Driving growth through services2 min read . Updated: 11 Feb 2011, 10:31 PM IST
Driving growth through services
Driving growth through services
The Service Sector as India’s Road to Economic Growth? By Barry Eichengreen, University of California at Berkeley; Poonam Gupta, ICRIER, New Delhi
The Indian economy is very different from the export-oriented manufacturing powerhouses of East Asia, simply because it is dominated by the services sector. Some economists have said that this is a drawback, because it comprises a small high-tech sector and a floating mass of people who eke out a precarious living from paan-bidi shops and the like.
The implied criticism is that unlike the huge factories of China, India’s service sector is incapable of providing decent jobs to the masses. Eichengreen and Gupta’s paper explores whether this criticism is justified or whether India can indeed take a different route to growth by expanding the services sector.
The authors find one reason for the rapid growth of services in India is because it started from a very low base, partly the result of Nehru’s emphasis on heavy industry. But if it is only a process of catching up to the international norms, then it’s doubtful whether the rate of growth in services will persist. On the other hand, if there’s indeed a structural transformation in the sector, it’s possible that it may continue to be the driver of growth.
To answer that question, the researchers divide the sector into three parts. Group 1 comprises traditional services such as trade, transport, public administration, defence; Group 2 includes hotels, education, health and community and social services; and Group 3 is the modern services sector, including financial services, computer services, business services, communications, and legal and technical services. The authors find that the share of Group 1 activities has stagnated, which is in accordance with the trend in the OECD (Organisation for Economic Co-operation and Development) countries. The rise in the share of Group 2 services too is in line with the trend. But what is unusual is the rapid rise in Group 3 services since 1990. The authors point out, “The results show that the contribution of communications, business services, and financial services has in fact risen to the point where it contributes more to growth of GDP (gross domestic product) than manufacturing. In particular, communications, business services, financial services, education, health and hotels accounted for roughly half of total growth of the service sector in 2000-08".
What about the argument that services growth bypasses the poor and that it cannot provide decent jobs to them? The authors say that the skill content of the labour content employed in both manufacturing and services is showing signs of convergence. Data from the OECD show increasing employment among Group 3 services, but it is true that demand for higher-skilled workers rises at a faster pace. The paper contends that “it is no longer obviously the case that manufacturing is the main destination for the vast majority of Indian labour moving into the modern sector and that modern services are a viable destination only for the highly-skilled few".
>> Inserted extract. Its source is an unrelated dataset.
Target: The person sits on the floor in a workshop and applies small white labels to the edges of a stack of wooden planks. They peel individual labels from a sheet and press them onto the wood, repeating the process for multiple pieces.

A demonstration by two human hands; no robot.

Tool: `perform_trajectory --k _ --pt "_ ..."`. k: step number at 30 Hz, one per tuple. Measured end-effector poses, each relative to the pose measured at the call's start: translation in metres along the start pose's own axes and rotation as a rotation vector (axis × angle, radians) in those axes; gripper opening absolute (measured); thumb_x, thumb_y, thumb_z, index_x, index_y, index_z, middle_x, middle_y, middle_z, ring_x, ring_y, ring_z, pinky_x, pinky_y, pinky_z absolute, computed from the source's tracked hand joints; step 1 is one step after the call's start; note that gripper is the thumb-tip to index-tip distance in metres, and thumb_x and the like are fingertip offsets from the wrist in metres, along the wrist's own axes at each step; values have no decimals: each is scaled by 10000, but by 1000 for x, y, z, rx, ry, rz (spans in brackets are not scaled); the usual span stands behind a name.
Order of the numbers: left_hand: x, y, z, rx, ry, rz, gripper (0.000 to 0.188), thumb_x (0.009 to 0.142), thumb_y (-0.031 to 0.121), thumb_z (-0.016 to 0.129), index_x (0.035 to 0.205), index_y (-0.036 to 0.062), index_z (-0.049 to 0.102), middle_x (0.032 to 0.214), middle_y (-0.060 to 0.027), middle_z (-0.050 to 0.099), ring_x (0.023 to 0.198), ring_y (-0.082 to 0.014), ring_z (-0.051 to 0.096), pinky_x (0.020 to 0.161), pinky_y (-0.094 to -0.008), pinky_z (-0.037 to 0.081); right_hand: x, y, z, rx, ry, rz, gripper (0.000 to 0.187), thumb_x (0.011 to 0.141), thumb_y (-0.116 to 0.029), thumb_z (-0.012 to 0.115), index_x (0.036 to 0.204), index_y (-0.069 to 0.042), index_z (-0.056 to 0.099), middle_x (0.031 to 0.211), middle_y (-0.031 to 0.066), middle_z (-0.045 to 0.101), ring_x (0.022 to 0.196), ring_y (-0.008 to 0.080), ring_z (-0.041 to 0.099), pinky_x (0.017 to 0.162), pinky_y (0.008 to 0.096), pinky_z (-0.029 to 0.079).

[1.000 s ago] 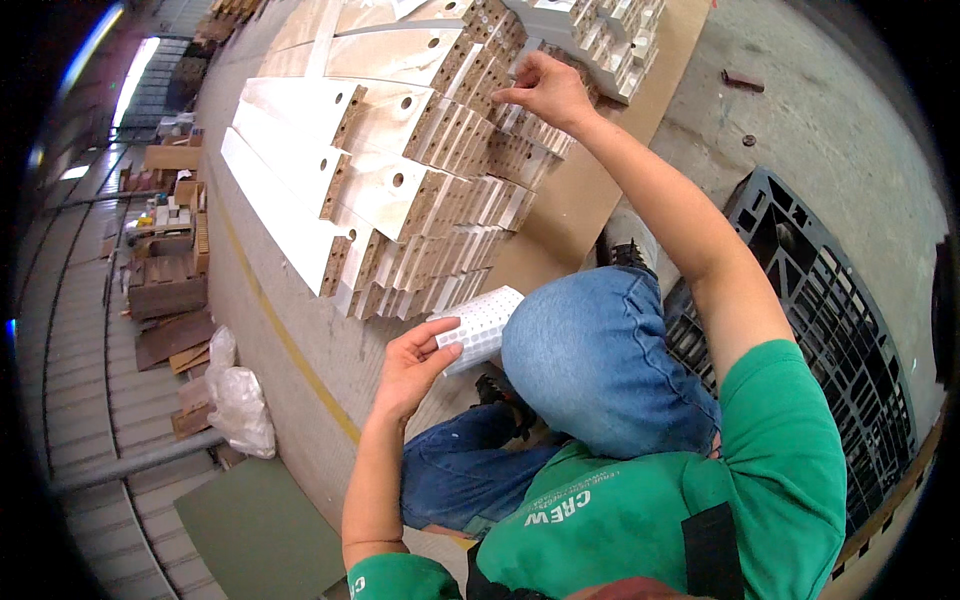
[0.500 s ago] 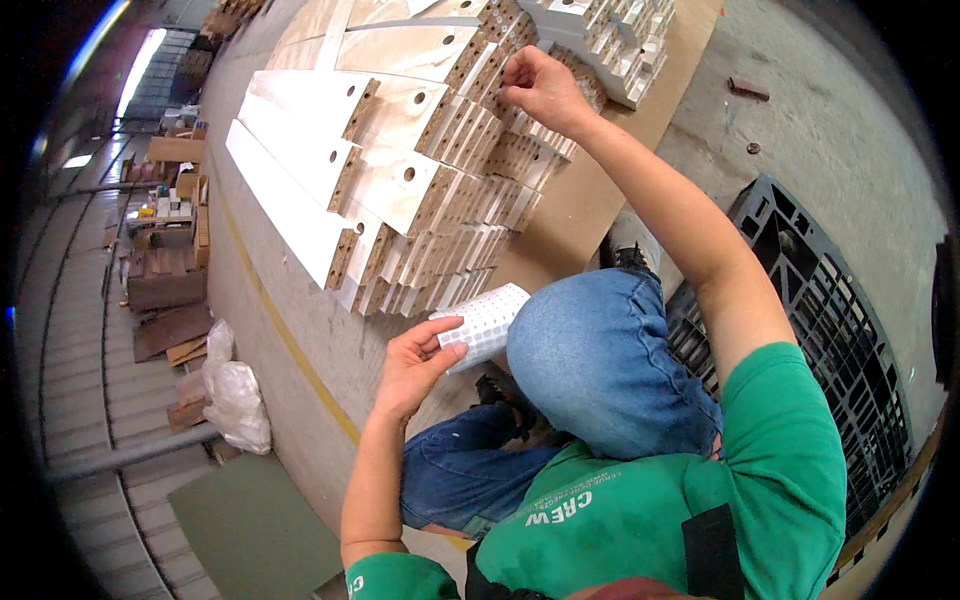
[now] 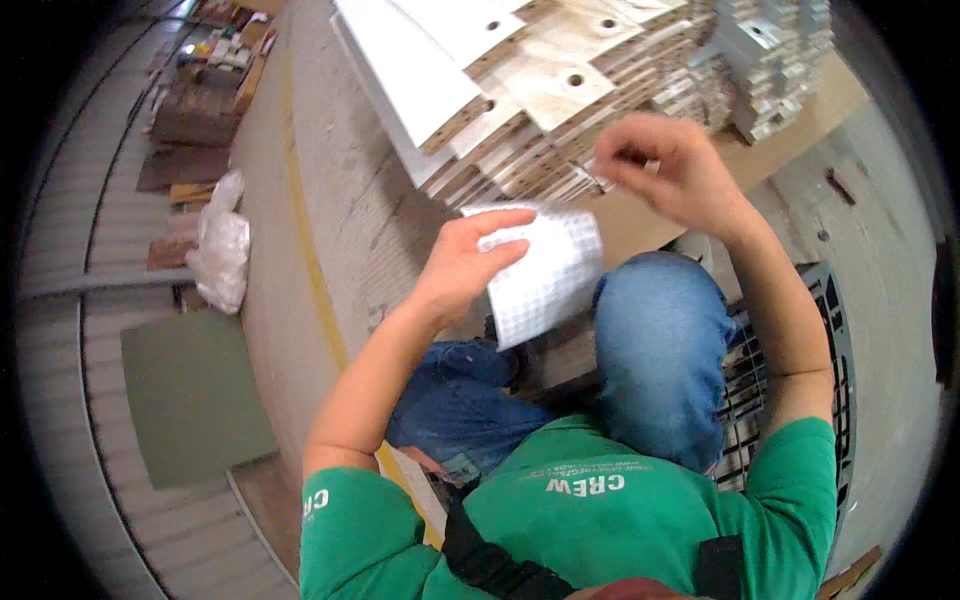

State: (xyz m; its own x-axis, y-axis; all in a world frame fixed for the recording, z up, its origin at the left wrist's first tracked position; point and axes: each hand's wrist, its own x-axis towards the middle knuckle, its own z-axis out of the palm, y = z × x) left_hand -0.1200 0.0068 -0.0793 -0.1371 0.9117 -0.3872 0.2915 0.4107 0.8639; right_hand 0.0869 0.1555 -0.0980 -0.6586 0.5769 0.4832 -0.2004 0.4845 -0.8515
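My left hand (image 3: 462, 262) pinches the edge of a white sheet of round stickers (image 3: 548, 272), held up in front of my knees. The sheet is tilted and shows rows of pale dots, slightly blurred. To its upper right hovers my right hand (image 3: 682, 182), thumb and forefinger brought together; whatever may be between the tips is too small and smeared to make out. Behind both hands rises a stack of white-topped boards (image 3: 545, 88) with stepped ends, round holes in their faces and rows of small holes along their brown edges. The right hand is apart from the boards.
A second stack of notched boards (image 3: 765, 60) stands at the far right on a brown sheet (image 3: 815, 105). Beside my right leg lies a black plastic pallet (image 3: 835, 330). Clear plastic wrapping (image 3: 222, 245) and a green panel (image 3: 195, 400) are to the left, past a yellow floor line (image 3: 315, 270).
My right hand has come away from the board ends, back toward the sticker sheet. The left hand has raised and turned the sheet. The view has shifted, so the stacks sit higher and further right.
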Motion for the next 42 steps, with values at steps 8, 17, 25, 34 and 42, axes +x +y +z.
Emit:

So what’s the conclusion? A very significant finding is that growth in the services that were both liberalized and tradeable was 7-8 percentage points higher than growth in non-tradeable/ non-liberalised services. The authors argue that this “implies that there are likely to be substantial future gains in economic growth from encouraging exports of IT, communication, financial and business services while also liberalizing activities like education, health care and retail trade, where regulation has inhibited the ability of producers to meet domestic demand".